TASK STATEMENT. Both the line below containing "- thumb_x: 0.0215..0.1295" and the line containing "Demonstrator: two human", along with every line between them, should be repeated exactly; no other line belongs in the answer.

○ ○ ○ ○ ○

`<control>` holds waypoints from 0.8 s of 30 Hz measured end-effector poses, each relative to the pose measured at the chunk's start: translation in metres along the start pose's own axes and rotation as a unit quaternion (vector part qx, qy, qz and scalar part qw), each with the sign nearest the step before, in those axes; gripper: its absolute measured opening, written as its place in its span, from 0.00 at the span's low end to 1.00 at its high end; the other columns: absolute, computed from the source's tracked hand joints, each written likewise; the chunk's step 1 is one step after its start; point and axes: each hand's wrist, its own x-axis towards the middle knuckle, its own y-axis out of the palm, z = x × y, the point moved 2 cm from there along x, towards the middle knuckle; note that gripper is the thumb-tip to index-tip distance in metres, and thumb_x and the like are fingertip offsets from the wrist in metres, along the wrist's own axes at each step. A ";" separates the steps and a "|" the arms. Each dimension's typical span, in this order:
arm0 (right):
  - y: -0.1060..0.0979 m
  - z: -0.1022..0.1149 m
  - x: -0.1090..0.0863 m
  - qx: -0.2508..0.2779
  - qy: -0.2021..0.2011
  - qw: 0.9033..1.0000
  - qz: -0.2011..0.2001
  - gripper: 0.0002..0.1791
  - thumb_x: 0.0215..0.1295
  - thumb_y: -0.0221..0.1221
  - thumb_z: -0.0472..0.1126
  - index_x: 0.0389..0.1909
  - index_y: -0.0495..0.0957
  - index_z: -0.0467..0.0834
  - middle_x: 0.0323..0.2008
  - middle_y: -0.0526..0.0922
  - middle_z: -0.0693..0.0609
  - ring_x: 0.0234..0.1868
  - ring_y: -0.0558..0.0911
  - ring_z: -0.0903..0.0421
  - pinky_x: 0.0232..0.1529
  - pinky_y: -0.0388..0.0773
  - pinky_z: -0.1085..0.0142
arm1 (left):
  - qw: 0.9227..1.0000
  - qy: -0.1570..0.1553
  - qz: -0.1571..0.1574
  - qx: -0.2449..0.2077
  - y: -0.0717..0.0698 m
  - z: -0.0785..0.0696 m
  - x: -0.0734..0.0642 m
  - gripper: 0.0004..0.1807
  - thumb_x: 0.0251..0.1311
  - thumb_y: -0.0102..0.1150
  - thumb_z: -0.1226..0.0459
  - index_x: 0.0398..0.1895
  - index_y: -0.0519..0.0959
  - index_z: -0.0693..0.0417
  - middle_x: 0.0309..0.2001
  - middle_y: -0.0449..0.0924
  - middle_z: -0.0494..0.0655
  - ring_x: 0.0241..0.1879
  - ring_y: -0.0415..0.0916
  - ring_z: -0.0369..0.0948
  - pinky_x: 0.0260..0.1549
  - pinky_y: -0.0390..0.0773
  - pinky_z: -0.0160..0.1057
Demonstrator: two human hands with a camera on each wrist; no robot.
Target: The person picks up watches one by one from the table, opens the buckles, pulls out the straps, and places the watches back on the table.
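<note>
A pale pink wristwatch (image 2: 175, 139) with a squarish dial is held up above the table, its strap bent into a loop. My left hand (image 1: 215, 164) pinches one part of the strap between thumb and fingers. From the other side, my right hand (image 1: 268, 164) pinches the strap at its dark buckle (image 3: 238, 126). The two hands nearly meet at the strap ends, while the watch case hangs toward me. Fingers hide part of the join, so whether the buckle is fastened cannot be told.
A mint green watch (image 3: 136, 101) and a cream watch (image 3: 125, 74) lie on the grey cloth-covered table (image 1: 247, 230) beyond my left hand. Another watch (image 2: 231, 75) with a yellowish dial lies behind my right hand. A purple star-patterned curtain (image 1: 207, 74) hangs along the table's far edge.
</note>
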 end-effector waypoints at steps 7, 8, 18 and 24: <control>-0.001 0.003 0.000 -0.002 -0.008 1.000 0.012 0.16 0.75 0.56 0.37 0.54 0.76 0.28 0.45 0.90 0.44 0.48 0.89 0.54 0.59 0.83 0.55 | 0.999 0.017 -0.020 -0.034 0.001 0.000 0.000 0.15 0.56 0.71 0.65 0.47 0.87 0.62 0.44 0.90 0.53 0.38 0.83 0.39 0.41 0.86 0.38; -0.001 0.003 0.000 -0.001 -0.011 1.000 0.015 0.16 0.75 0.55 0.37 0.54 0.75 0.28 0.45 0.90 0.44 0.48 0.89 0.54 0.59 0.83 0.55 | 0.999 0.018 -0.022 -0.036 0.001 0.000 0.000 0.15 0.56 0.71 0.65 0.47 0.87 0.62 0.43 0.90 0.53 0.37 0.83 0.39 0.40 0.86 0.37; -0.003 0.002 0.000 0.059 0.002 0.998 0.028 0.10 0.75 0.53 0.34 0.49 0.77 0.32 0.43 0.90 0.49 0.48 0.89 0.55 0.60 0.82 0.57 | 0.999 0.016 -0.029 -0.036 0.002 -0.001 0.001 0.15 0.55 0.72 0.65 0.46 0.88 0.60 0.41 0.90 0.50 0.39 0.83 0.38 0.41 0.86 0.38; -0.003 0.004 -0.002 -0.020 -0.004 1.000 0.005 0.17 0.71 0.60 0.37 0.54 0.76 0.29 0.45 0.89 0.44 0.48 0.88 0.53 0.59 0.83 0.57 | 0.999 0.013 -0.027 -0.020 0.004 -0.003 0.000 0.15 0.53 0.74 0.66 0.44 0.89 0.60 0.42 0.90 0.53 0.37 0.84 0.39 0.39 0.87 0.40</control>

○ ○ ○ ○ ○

EXERCISE SOLUTION.
  - thumb_x: 0.0215..0.1295
  - thumb_y: -0.0221..0.1221
  - thumb_z: -0.0472..0.1126
  - index_x: 0.0389..0.1909
  - index_y: -0.0495..0.0957
  - index_z: -0.0467..0.0834
  - middle_x: 0.0323..0.2008
  - middle_y: -0.0526..0.0922
  - middle_z: -0.0693..0.0609
  - ring_x: 0.0234..0.1868
  - ring_y: -0.0558..0.0911
  - ring_z: -0.0903..0.0421
  - pinky_x: 0.0232..0.1529
  - pinky_y: -0.0388..0.0773
  - pinky_z: -0.1085..0.0142
arm1 (left):
  - qw: 0.9227..1.0000
  - qy: -0.1570..0.1553
  - qz: -0.1571..0.1574
  - qx: -0.2449..0.2077
  - y: -0.0717..0.0698 m
  - z: -0.0785..0.0696 m
  - x: -0.0734..0.0642 m
  - gripper: 0.0004..0.1807
  - thumb_x: 0.0251..0.1311
  - thumb_y: -0.0102..0.1150
  - thumb_z: -0.1226..0.0459
  - index_x: 0.0398..0.1895
  - index_y: -0.0519..0.0959
  - index_z: -0.0693..0.0417
  - middle_x: 0.0309..0.2001
  - middle_y: -0.0449..0.0924
  - middle_z: -0.0494..0.0655
  - ring_x: 0.0241..0.1879
  - ring_y: -0.0415..0.0916
  - ring_z: -0.0369..0.0948
  - pinky_x: 0.0260..0.1549
  - pinky_y: -0.0390..0.0773
  - pinky_z: -0.0160..0.1057
Demonstrator: two human hands with a camera on each wrist; no robot.

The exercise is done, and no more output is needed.